**YOUR ASSIGNMENT**:
Scan the lines below for the string "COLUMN" and copy every one that has it.

Items from a data source
>>>

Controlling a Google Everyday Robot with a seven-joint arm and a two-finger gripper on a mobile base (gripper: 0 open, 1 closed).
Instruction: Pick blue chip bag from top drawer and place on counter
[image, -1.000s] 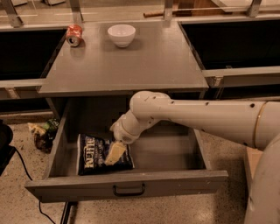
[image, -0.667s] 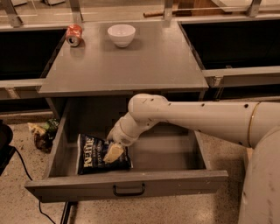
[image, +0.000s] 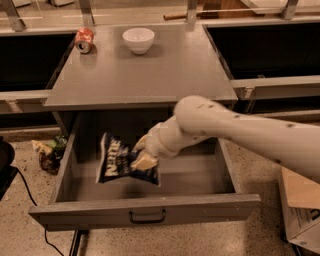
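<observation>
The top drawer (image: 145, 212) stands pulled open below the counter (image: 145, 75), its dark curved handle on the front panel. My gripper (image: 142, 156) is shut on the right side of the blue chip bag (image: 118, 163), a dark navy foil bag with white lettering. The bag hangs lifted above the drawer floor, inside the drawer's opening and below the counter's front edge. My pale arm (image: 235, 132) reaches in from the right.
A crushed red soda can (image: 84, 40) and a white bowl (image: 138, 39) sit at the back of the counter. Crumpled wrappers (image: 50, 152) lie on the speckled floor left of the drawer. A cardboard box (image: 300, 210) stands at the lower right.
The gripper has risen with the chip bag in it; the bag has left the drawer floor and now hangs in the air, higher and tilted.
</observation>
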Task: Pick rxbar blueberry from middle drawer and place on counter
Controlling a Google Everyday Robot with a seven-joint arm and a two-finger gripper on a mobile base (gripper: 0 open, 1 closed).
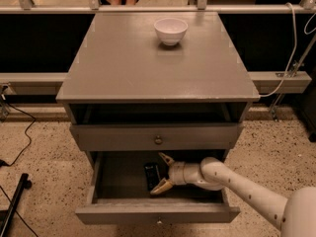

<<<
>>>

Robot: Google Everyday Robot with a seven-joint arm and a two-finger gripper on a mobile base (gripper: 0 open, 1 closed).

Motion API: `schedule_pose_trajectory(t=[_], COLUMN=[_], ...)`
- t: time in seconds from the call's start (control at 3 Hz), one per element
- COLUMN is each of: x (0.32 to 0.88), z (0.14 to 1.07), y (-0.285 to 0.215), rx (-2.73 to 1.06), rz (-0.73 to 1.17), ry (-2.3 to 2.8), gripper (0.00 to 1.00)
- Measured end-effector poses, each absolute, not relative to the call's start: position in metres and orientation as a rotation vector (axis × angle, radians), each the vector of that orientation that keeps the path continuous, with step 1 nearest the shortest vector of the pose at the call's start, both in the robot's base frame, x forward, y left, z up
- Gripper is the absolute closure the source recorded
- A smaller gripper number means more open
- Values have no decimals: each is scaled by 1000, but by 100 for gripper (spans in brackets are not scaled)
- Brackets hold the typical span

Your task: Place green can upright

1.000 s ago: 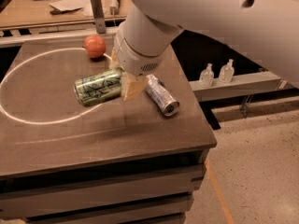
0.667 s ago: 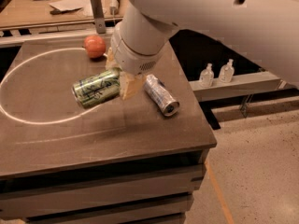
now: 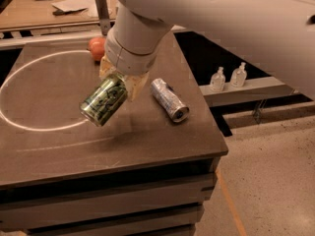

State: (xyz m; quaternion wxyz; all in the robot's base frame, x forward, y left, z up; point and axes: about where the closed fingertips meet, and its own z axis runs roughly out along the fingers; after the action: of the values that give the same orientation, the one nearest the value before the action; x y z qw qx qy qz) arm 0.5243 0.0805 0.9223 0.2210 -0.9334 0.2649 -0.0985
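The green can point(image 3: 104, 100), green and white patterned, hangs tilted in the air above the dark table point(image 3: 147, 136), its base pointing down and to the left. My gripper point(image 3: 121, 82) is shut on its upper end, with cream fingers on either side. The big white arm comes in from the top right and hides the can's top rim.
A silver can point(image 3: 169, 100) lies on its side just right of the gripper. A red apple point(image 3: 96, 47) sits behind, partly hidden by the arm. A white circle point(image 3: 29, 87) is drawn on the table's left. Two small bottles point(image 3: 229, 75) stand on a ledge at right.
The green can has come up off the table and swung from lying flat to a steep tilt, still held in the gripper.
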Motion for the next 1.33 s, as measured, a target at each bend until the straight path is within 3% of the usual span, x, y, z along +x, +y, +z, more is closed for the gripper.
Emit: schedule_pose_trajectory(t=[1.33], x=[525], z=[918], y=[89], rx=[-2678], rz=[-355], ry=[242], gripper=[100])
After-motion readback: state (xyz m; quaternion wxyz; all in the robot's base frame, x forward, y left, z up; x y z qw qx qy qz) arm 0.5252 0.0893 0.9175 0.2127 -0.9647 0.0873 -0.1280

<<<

**OUTPUT FOR THIS TASK**:
Motion API: `schedule_pose_trajectory(t=[_], COLUMN=[_], ...)`
- COLUMN is each of: x (0.32 to 0.88), z (0.14 to 1.07), y (-0.285 to 0.215), rx (-2.73 to 1.06), rz (-0.73 to 1.17), ry (-2.3 to 2.8), gripper (0.00 to 1.00)

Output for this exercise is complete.